- [The problem]: Please transcribe the data exactly as shown, skipping the images.

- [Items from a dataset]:
+++

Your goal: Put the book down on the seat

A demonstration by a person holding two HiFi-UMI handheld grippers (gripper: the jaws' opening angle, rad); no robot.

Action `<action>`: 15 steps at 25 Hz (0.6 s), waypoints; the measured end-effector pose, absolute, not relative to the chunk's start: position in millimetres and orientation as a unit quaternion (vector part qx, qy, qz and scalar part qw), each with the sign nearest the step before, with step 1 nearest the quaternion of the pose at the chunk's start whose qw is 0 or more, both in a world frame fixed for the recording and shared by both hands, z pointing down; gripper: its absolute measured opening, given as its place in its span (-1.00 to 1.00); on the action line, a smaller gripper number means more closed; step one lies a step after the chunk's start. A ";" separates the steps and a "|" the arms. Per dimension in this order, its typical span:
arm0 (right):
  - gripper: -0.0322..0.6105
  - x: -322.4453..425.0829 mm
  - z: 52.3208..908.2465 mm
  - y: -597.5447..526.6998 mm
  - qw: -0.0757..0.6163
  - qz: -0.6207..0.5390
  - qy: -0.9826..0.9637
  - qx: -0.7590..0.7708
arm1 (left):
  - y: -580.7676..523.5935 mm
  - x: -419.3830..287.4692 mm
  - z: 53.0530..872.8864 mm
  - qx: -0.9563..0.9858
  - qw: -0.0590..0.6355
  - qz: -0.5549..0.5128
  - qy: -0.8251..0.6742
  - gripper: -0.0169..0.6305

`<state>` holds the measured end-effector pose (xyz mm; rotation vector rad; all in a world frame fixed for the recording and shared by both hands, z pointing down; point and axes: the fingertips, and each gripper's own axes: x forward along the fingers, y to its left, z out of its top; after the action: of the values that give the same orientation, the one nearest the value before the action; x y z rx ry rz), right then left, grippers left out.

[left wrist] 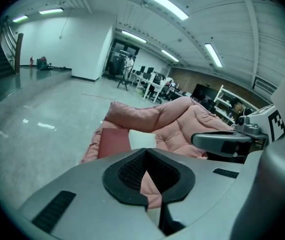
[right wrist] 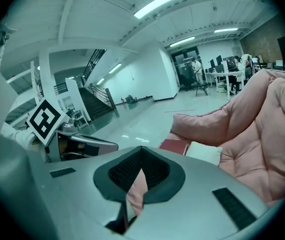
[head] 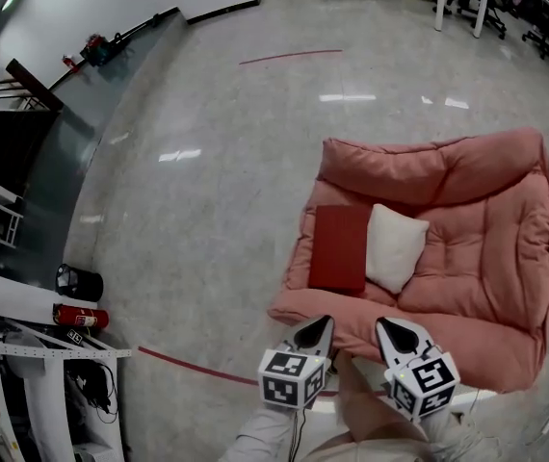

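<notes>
One pink padded seat [head: 486, 258] sits on the grey floor [head: 207, 210] with two things in it. The red book [head: 339, 248] lies flat on the seat's left part. A white pillow [head: 395, 246] touches the book's right edge. Left gripper [head: 315, 333] is at the seat's front edge, jaws together, empty. Right gripper [head: 397, 335] is just beside it, jaws likewise closed, gripping nothing.

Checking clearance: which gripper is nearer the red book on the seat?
Left. The left gripper hangs short of the red book, in line with it, not touching; the right gripper hangs farther over, in line with the white pillow.
</notes>
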<state>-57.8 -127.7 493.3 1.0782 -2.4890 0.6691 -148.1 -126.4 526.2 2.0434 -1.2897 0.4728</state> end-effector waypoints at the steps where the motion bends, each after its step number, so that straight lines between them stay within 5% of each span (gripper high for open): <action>1: -0.90 -56.9 489.4 -123.7 0.173 0.232 -0.880 0.377 | -120.9 -146.8 521.6 0.782 0.332 0.179 -0.496 -0.93; 15: -0.90 -47.1 449.1 -62.7 0.177 0.190 -0.904 0.339 | -49.7 -129.3 472.6 0.782 0.313 0.153 -0.517 -0.93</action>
<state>-47.1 -62.7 449.1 0.9598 -2.5592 0.5388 -129.3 -49.7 472.6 2.0632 -1.3623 0.4025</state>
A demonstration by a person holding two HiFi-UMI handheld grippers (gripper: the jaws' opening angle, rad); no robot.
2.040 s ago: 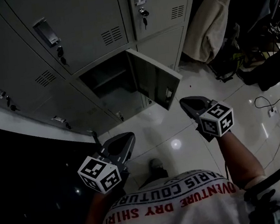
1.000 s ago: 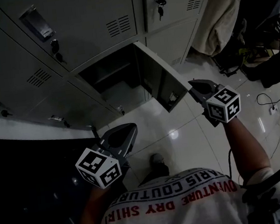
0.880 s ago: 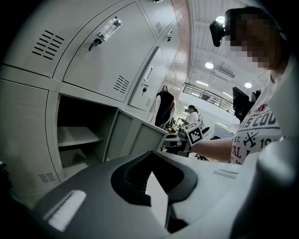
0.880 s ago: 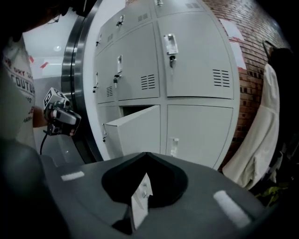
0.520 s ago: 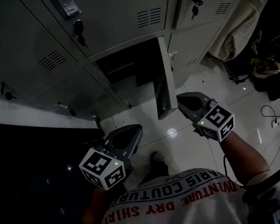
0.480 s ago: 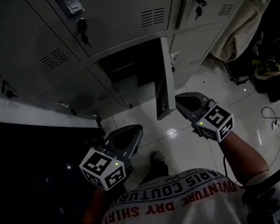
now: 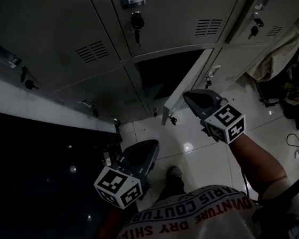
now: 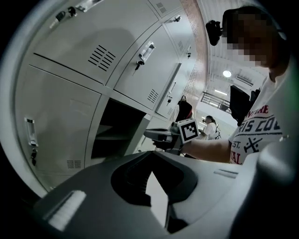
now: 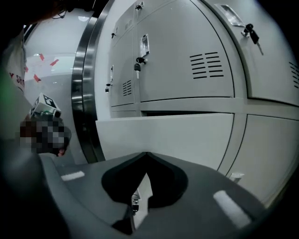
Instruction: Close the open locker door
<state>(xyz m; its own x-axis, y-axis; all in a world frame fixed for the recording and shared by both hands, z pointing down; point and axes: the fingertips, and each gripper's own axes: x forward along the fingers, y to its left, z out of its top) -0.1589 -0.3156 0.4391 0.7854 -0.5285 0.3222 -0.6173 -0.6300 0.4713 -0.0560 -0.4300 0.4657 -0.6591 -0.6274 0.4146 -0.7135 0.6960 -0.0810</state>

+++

- [Written answer]:
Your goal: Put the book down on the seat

A demonstration by a person holding two HiFi-UMI handheld grippers (gripper: the jaws' opening angle, rad); no robot.

Action `<action>`: 15 steps at 25 Hz (0.6 s), waypoints; the measured end-effector pose, absolute, not relative to the chunk's start: position in millimetres and orientation as a unit quaternion (vector part qx, qy, qz and scalar part qw), each with the sign nearest the step before, with step 1 nearest the quaternion of the pose at the chunk's start whose qw is 0 or more, both in a world frame fixed for the recording and shared by both hands, z pointing down; gripper: its absolute measured opening, given as its place in its span (-1.00 to 1.00); on the action line, a smaller gripper number means more closed; step one lies a step after the chunk's start. A ";" separates the steps and a "|" the arms. Per dimension in this order, its typical span:
arm0 (right):
  - gripper: -0.0322..0.6105
  - x: -322.4453..425.0829 mm
  - z: 52.3208..908.2465 mm
  - y: -597.5447..526.6998 mm
  - qw: -0.0757..0.6163
  - qz: -0.6207..0.5390
  - qy: -0.9826..0.9637
  - qx: -0.7590..0.7708
arm1 (left):
  - y: -580.7676..523.5935 mm
  - x: -419.3830..287.4692 mm
  - z: 53.0530..872.8864 mm
  - qx: -0.9563..0.9858
  - qw: -0.0590..0.6355
  - qz: -0.5549..0.5128
  - qy: -0.8251..0.6742
  - gripper: -0.0169..0.6305

`<state>` holds the measured end-effector pose (xyz mm; rotation vector rad; all in a world frame fixed for the recording and shared by both hands, z pointing down; point and axes: the fingertips, and each gripper's own axes: x forward along the fingers, y to its left, z out of its top; after the action: of the values that give the same orientation, the one nearest the value before the action; x y z rx ry rz), right then left, grippers left out.

[left wrist] 
[right wrist] 
[head] 

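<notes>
One pink padded seat [head: 486, 258] sits on the grey floor [head: 207, 210] with two things in it. The red book [head: 339, 248] lies flat on the seat's left part. A white pillow [head: 395, 246] touches the book's right edge. Left gripper [head: 315, 333] is at the seat's front edge, jaws together, empty. Right gripper [head: 397, 335] is just beside it, jaws likewise closed, gripping nothing.

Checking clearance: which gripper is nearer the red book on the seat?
Left. The left gripper hangs short of the red book, in line with it, not touching; the right gripper hangs farther over, in line with the white pillow.
</notes>
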<state>-57.8 -127.7 493.3 1.0782 -2.4890 0.6691 -148.1 -126.4 526.2 2.0434 -1.2897 0.4728</state> end-effector waypoints at the steps where the motion bends, each after its step number, so that straight lines between them stay within 5% of each span (gripper high for open): <action>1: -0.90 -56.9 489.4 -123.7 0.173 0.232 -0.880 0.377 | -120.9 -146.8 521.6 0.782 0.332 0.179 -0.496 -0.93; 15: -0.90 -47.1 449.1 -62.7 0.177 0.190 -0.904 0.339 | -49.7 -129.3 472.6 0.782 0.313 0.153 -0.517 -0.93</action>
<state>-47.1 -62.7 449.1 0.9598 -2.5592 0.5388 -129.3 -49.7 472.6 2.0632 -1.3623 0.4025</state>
A demonstration by a person holding two HiFi-UMI handheld grippers (gripper: the jaws' opening angle, rad); no robot.
2.040 s ago: 
1.000 s ago: 
0.880 s ago: 
0.880 s ago: 
0.520 s ago: 
0.480 s ago: 
now: 
now: 
now: 
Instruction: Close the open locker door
<state>(xyz m; its own x-axis, y-axis; all in a world frame fixed for the recording and shared by both hands, z pointing down; point and axes: the fingertips, and each gripper's own axes: x forward along the fingers, y to its left, z out of its top) -0.1589 -0.3156 0.4391 0.7854 -0.5285 0.3222 -0.6173 -0.6300 0.4713 -0.0560 -0.4300 0.4657 -0.6591 -0.6274 0.4146 -0.7135 0.6960 -0.0810</state>

What this exercise needed has been supplied.